Kernels#

The attnax.kernels subpackage contains the attention kernels as pure JAX functions conforming to the AttentionFn protocol, and ScoreMod / MaskMod constructors for common attention biases. Each kernel can be passed to MultiHeadAttention via attention_fn= or called standalone on pre-projected (batch, num_heads, seq, head_dim) tensors.

Protocols#

class attnax.kernels.AttentionFn(*args, **kwargs)[source]#

Bases: Protocol

Signature for an attention kernel.

A pure JAX callable mapping pre-projected (batch, num_heads, seq, head_dim) query / key / value tensors to the attended output in the same layout. Carries no trainable parameters.

class attnax.kernels.ScoreMod(*args, **kwargs)[source]#

Bases: Protocol

Callable that modifies pre-softmax attention scores.

Returns scores + bias (or any other position-conditioned transformation) of the same shape as scores. Position indices broadcast over the batch, head, query and key axes respectively.

class attnax.kernels.MaskMod(*args, **kwargs)[source]#

Bases: Protocol

Callable that returns a boolean attention mask.

Reads only the position indices (no scores) and returns a boolean array that broadcasts to (batch, num_heads, seq_q, seq_kv). True means attend.

Built-in kernels#

attnax.kernels.standard_attention(query, key, value, *, mask=None, score_mod=None, dropout_rng=None, dropout_rate=0.0, deterministic=True)[source]#

Scaled dot-product attention.

\[\mathrm{Attention}(Q, K, V) = \mathrm{softmax}\!\left( \frac{QK^\top}{\sqrt{d_k}} + \Delta\right) V\]

where \(\Delta\) is the optional score_mod bias. Entries with mask == False are set to \(-\infty\) before the softmax. Activation memory is \(O(n^2)\).

Parameters:
  • query (Array) – Array of shape (batch, num_heads, seq_q, head_dim).

  • key (Array) – Array of shape (batch, num_heads, seq_kv, head_dim).

  • value (Array) – Array of shape (batch, num_heads, seq_kv, head_dim).

  • mask (Array | None) – Boolean mask broadcastable to (batch, num_heads, seq_q, seq_kv). True means attend.

  • score_mod (ScoreMod | None) – Callable applied to the pre-softmax scores. See attnax.kernels.score_mods.

  • dropout_rng (Array | None) – PRNG key for attention-weight dropout.

  • dropout_rate (float) – Dropout probability applied to attention weights.

  • deterministic (bool) – If True, disables dropout.

Returns:

Array of shape (batch, num_heads, seq_q, head_dim).

Return type:

Array

attnax.kernels.memory_efficient_attention(query, key, value, *, mask=None, score_mod=None, dropout_rng=None, dropout_rate=0.0, deterministic=True, block_size=512)[source]#

Block-wise attention with \(O(n)\) activation memory.

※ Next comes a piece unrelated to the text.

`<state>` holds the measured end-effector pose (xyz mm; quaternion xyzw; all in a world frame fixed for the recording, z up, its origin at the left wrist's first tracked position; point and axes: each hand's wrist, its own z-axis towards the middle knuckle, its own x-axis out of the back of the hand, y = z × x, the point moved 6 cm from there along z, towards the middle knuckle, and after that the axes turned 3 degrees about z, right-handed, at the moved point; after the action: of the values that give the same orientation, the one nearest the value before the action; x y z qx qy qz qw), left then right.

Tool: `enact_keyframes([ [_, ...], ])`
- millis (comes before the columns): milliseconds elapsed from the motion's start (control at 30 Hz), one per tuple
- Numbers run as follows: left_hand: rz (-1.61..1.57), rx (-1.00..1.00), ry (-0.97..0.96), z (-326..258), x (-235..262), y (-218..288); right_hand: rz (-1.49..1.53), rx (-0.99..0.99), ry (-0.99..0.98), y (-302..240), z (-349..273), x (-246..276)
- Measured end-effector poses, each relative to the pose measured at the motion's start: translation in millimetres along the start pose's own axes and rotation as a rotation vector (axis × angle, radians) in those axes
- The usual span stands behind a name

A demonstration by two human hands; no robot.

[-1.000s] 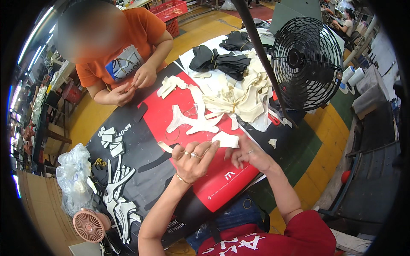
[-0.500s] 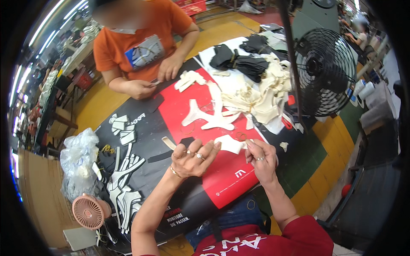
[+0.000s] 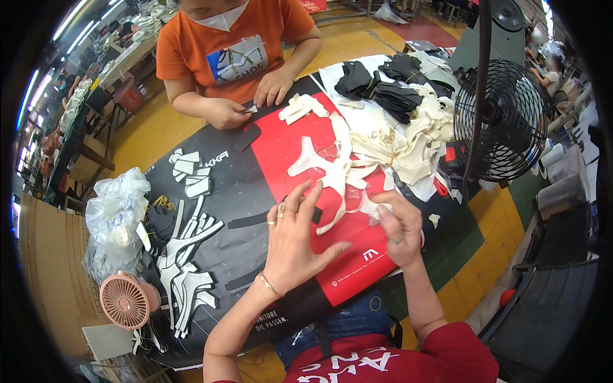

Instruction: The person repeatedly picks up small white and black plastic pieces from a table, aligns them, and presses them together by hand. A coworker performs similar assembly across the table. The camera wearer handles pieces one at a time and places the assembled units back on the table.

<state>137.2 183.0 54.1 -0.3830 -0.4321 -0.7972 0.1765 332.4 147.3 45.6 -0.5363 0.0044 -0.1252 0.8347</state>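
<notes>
My right hand [image 3: 400,230] pinches one end of a cream cut fabric piece [image 3: 368,205] above the red part of the table mat. From there a curved cream strip [image 3: 337,219] runs toward the left hand; whether it belongs to the pinched piece I cannot tell. My left hand [image 3: 292,239] is open over the black part of the mat, thumb and fingers spread, with nothing in it. Just beyond both hands lie branched cream pieces [image 3: 311,161]. A black strip [image 3: 248,219] lies left of the left hand, partly hidden behind it.
Cream pieces [image 3: 408,150] and black bundles [image 3: 393,96] are heaped at the far right, by a black fan [image 3: 501,121]. White-and-black strips [image 3: 185,268], a plastic bag [image 3: 118,214] and a small pink fan [image 3: 128,300] stand left. A co-worker in orange [image 3: 239,57] handles a small piece opposite.
My left hand has come away from the cream piece and spread its fingers. My right hand still pinches cream fabric. The whole view has shifted slightly.
</notes>
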Motion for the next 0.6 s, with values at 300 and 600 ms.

Tiles the key/value sequence into blocks of size block_size and accumulates a running max, softmax denominator, and output via the online-softmax recurrence. Mathematically identical to standard_attention() but does not materialise the full (seq_q, seq_kv) score matrix. Falls back to standard_attention() when both axes fit in one block.

Parameters:
  • query (Array) – Array of shape (batch, num_heads, seq_q, head_dim).

  • key (Array) – Array of shape (batch, num_heads, seq_kv, head_dim).

  • value (Array) – Array of shape (batch, num_heads, seq_kv, head_dim).

  • mask (Array | None) – Boolean mask broadcastable to (batch, num_heads, seq_q, seq_kv).

  • score_mod (ScoreMod | None) – Callable applied block-by-block to the pre-softmax scores; position indices are global.

  • dropout_rng (Array | None) – PRNG key for output dropout.

  • dropout_rate (float) – Dropout probability applied to the output.

  • deterministic (bool) – If True, disables dropout.

  • block_size (int) – Number of positions per query / key block.

Returns:

Array of shape (batch, num_heads, seq_q, head_dim).

Return type:

Array

References

Milakov and Gimelshein, Online normalizer calculation for softmax, 2018.

Dao et al., FlashAttention: Fast and Memory-Efficient Exact Attention with IO-Awareness, 2022.

attnax.kernels.flash_attention(query, key, value, *, mask=None, score_mod=None, dropout_rng=None, dropout_rate=0.0, deterministic=True, block_size=512)[source]#

Hardware-dispatched scaled dot-product attention.

Dispatches to jax.nn.dot_product_attention() on GPU (backed by cuDNN’s FlashAttention when available) and to memory_efficient_attention() on other backends. When score_mod is set, always uses memory_efficient_attention().

Parameters:
  • query (Array) – Array of shape (batch, num_heads, seq_q, head_dim).

  • key (Array) – Array of shape (batch, num_heads, seq_kv, head_dim).

  • value (Array) – Array of shape (batch, num_heads, seq_kv, head_dim).

  • mask (Array | None) – Boolean mask broadcastable to (batch, num_heads, seq_q, seq_kv).

  • score_mod (ScoreMod | None) – Callable applied to the pre-softmax scores. Forces the memory-efficient fallback when set.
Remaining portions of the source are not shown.